EXERCISE REQUIREMENTS
Your reply must be the number of lines in the entries that hold the word "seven", and nothing else.

Source data
= = =

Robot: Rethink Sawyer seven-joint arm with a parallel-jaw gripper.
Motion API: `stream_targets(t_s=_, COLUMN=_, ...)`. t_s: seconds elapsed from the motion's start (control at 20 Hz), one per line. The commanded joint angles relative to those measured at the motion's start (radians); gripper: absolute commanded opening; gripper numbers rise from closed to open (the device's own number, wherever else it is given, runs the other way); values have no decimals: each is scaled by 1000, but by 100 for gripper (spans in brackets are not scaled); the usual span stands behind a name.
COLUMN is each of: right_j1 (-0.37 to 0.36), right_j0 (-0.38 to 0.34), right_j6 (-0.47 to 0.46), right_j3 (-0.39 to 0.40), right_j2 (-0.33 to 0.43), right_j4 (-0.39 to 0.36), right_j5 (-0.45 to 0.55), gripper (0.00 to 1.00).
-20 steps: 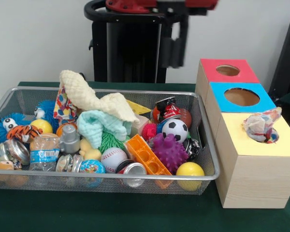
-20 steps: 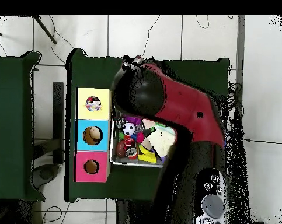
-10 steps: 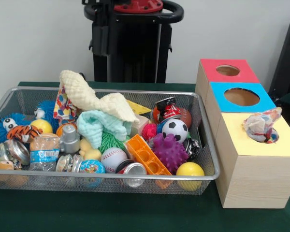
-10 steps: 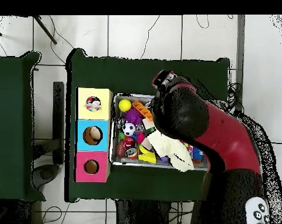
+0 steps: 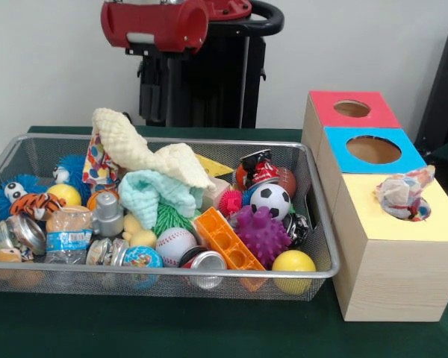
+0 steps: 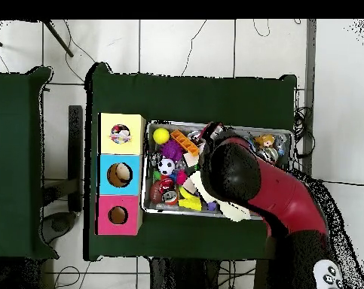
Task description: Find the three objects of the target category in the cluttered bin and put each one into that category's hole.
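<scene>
Search step, looks like: one spotted cloth (image 5: 403,195) sits bunched in the yellow box's hole (image 5: 412,211), another (image 5: 97,160) lies in the mesh bin (image 5: 209,274) under the cream cloth (image 5: 138,149). Can't tell your jaws' state. Reach there next.

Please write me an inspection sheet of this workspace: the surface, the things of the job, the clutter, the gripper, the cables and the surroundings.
Surface: dark green table cloth, bare in front of the basket.
Job's things: silver wire mesh basket, full; one spotted white cloth at its back left, partly under the cream knitted cloth; another bunched spotted cloth sits in the yellow-faced wooden box's hole, not fully through.
Clutter: mint fluffy cloth, soccer ball, purple spiky ball, orange plastic block, cans, bottle.
Gripper: hidden; only the red arm shows above the basket.
Cables: thin ones on the tiled floor.
Surroundings: blue-faced box, red-faced box, black pedestal.
</scene>
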Motion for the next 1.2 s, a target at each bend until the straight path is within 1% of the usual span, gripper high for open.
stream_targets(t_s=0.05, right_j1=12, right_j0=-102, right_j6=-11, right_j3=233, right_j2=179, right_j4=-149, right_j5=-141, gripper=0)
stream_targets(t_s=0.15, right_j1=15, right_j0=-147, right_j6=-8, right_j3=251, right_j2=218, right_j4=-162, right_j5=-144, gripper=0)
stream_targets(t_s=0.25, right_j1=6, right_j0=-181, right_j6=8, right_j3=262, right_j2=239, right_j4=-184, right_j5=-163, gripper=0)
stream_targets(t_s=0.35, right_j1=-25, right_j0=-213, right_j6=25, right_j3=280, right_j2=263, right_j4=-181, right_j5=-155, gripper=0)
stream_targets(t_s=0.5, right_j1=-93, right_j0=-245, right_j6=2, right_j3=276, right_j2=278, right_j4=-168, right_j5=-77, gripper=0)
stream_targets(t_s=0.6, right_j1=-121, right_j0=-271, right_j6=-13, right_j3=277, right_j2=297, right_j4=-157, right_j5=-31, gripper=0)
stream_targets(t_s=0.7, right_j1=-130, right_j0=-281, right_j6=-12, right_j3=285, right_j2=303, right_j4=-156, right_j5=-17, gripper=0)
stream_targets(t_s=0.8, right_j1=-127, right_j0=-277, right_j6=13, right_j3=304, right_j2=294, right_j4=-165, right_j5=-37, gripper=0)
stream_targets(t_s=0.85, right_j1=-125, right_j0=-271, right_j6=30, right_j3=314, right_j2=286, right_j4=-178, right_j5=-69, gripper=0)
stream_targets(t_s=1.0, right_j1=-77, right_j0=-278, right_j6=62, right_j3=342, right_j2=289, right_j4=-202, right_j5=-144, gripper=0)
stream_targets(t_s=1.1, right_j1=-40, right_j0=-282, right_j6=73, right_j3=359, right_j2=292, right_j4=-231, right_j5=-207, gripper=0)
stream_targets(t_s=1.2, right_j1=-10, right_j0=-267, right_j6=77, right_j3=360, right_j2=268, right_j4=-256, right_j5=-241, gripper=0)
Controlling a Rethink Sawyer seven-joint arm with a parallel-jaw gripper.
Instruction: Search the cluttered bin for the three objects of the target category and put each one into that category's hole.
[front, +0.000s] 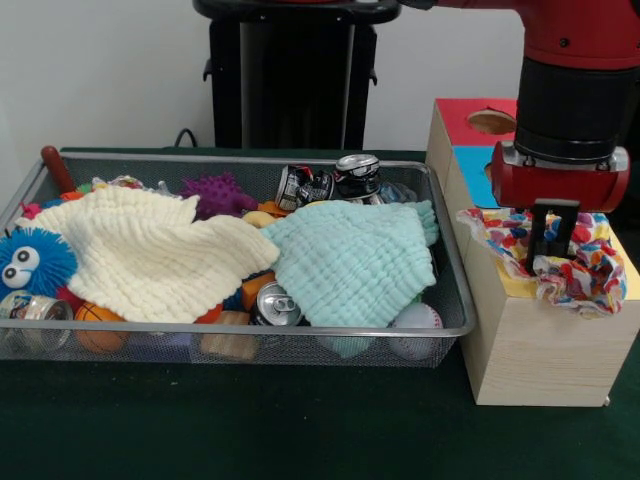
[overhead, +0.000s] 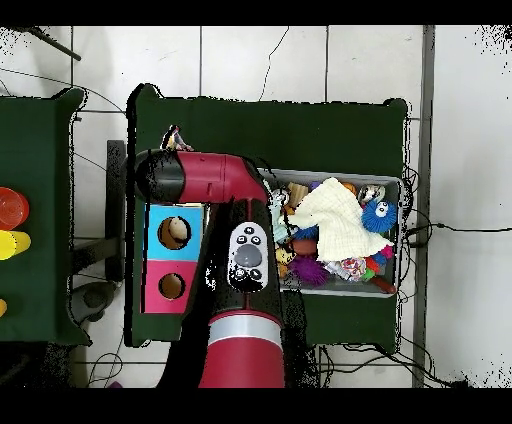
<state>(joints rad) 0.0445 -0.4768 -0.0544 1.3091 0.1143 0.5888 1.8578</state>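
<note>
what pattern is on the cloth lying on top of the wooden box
White with multicoloured spots, on the cloth under the gripper; clearest in the front view.

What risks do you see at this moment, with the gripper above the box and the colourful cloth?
1. The multicoloured cloth lies spread over the yellow section of the wooden box and hangs over its edge; it may slide off instead of going into a hole.
2. The gripper sits right at the cloth, so the fabric may cling and lift again when the arm rises.
3. The cream cloth and mint cloth in the wire bin cover other items, which could hide targets.
</note>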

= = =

ANSWER AREA
2